Because Full House’s performance is driven by property openings, slot/table wins, same‑store gaming trends and free cash flow available for debt service, executive pay is likely tied to revenue and casino‑specific operating metrics (Adjusted EBITDA/Adjusted Segment EBITDA, slot coin‑in, table game win, hotel occupancy/REVPAR) as well as liquidity and debt‑management milestones. Given the capital intensity and need to refinance, long‑term incentives probably include equity‑based awards (restricted stock or PSUs) that vest on multi‑year operational ramps (permanent American Place completion, Chamonix stabilization) or deleveraging/refinancing targets, while annual bonuses are likely tied to EBITDA, cash flow and regulatory/compliance goals.
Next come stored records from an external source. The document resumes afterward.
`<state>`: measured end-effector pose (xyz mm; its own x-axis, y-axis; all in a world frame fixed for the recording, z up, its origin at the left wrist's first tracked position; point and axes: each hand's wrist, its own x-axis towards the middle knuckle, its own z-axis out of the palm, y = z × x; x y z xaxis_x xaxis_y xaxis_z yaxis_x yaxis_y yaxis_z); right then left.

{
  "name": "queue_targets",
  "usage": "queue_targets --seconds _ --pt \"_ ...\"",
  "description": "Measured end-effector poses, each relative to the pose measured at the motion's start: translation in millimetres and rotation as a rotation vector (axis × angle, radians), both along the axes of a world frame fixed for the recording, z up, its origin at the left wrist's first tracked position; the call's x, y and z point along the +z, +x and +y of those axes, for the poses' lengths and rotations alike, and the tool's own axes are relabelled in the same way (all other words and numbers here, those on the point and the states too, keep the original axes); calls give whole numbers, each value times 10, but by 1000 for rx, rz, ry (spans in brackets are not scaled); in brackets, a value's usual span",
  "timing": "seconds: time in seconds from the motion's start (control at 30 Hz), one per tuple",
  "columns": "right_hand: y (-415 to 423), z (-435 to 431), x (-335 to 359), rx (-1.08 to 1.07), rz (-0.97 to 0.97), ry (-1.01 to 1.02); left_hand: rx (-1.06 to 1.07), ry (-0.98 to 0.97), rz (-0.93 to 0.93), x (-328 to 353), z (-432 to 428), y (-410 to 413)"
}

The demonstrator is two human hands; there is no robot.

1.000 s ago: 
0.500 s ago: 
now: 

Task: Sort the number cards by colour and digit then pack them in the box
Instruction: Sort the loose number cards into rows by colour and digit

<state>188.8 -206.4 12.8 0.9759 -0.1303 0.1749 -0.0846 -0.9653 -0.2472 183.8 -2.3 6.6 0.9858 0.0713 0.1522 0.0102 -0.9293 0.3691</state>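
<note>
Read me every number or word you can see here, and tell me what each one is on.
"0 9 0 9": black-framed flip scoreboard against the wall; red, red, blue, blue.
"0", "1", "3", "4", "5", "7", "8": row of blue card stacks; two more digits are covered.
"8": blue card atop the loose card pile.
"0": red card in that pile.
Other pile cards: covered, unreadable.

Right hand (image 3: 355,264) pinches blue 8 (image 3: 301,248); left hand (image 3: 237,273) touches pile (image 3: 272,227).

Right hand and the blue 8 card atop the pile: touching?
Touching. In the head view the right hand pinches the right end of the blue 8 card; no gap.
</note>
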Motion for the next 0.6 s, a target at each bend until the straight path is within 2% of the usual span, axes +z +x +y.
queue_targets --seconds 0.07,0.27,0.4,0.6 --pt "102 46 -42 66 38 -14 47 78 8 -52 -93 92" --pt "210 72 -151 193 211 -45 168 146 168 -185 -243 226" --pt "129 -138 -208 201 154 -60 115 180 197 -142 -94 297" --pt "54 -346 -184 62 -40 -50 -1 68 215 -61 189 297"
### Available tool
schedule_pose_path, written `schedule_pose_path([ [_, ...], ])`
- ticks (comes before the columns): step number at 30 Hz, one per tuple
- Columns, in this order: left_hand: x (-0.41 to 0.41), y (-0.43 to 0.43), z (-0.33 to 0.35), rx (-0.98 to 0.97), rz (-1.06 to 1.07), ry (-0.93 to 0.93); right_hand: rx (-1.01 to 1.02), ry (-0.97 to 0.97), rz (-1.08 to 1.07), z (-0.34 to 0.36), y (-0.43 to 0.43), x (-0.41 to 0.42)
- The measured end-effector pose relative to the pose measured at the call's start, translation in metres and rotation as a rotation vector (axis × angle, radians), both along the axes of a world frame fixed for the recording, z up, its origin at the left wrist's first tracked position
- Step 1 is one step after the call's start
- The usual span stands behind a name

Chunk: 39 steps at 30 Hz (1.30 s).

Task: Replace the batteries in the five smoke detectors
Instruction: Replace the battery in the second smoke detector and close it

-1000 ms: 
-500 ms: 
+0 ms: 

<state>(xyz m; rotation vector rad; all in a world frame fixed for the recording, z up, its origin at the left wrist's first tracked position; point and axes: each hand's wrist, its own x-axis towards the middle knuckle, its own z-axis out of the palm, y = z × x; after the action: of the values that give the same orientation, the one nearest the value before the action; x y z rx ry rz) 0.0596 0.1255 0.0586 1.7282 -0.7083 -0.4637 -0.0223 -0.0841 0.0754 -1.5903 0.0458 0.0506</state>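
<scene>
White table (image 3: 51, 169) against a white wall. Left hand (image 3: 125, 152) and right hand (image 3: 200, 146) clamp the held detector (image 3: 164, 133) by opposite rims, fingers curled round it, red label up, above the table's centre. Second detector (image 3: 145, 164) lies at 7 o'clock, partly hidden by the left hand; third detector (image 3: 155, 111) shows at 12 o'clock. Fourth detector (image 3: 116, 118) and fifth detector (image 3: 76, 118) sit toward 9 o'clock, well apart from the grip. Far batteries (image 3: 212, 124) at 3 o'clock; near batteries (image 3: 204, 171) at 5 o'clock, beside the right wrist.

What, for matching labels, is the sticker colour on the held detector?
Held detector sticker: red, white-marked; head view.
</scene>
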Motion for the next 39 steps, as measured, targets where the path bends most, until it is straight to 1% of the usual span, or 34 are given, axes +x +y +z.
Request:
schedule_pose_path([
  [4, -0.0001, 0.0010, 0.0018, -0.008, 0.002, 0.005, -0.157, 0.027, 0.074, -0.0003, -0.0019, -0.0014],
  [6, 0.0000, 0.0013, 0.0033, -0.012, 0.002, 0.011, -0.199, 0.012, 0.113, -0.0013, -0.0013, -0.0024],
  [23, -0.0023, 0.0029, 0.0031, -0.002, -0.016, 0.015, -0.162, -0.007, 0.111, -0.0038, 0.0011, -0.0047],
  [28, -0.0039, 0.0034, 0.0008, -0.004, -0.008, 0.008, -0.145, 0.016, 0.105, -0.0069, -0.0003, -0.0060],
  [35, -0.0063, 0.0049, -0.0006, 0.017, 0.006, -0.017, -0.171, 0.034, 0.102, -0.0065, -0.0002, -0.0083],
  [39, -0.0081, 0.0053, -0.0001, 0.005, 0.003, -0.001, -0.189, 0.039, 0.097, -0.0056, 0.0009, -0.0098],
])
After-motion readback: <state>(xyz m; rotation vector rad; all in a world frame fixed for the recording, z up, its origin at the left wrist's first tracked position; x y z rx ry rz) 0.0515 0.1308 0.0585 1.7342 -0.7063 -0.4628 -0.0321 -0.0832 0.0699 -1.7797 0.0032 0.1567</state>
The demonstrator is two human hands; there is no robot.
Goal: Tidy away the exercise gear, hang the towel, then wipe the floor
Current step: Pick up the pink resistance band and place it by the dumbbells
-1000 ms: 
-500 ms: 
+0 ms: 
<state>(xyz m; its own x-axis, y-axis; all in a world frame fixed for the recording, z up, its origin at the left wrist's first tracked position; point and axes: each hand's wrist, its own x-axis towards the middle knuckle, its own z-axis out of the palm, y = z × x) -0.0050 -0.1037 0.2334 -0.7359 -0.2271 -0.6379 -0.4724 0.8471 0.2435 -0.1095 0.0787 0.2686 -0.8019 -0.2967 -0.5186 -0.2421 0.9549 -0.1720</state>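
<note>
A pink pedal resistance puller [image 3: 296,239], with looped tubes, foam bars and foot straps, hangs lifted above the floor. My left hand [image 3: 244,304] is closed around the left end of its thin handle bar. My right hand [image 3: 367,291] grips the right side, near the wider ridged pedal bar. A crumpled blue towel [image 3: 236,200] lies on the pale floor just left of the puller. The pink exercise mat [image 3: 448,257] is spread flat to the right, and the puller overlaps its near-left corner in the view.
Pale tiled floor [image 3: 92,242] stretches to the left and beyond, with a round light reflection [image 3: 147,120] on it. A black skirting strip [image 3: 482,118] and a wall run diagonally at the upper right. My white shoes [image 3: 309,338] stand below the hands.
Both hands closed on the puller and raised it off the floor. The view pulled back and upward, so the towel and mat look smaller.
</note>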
As typical in Resorts & Casinos, compensation packages will incorporate retention features and clawbacks for regulatory breaches or material compliance failures, plus benefits common to hospitality executives; performance metrics may also be adjusted for hold volatility and one‑time items to avoid windfall payouts.
Insider trading at Full House will often cluster around material, company‑specific inflection points: property openings and ramp updates (American Place, Chamonix), major refinancing or debt‑repayment announcements (2028 note maturity), real‑property transactions (Stockman’s sale/leaseback), and regulatory items (licensing approvals, the $50.7M Illinois reconciliation payment). High leverage and constrained liquidity amplify the information value of insider buys or sells—insider buying can be a positive signal of confidence in refinancing and ramp prospects, while meaningful insider selling when leverage is high may warrant closer scrutiny. Regulatory regimes in each gaming jurisdiction impose licensing, background and reporting constraints (and potential pay forfeiture), and Section 16 and blackout‑window policies/10b5‑1 plans should be monitored because compensation tied to stock and option exercises can produce predictable insider transactions tied to vesting or liquidity needs.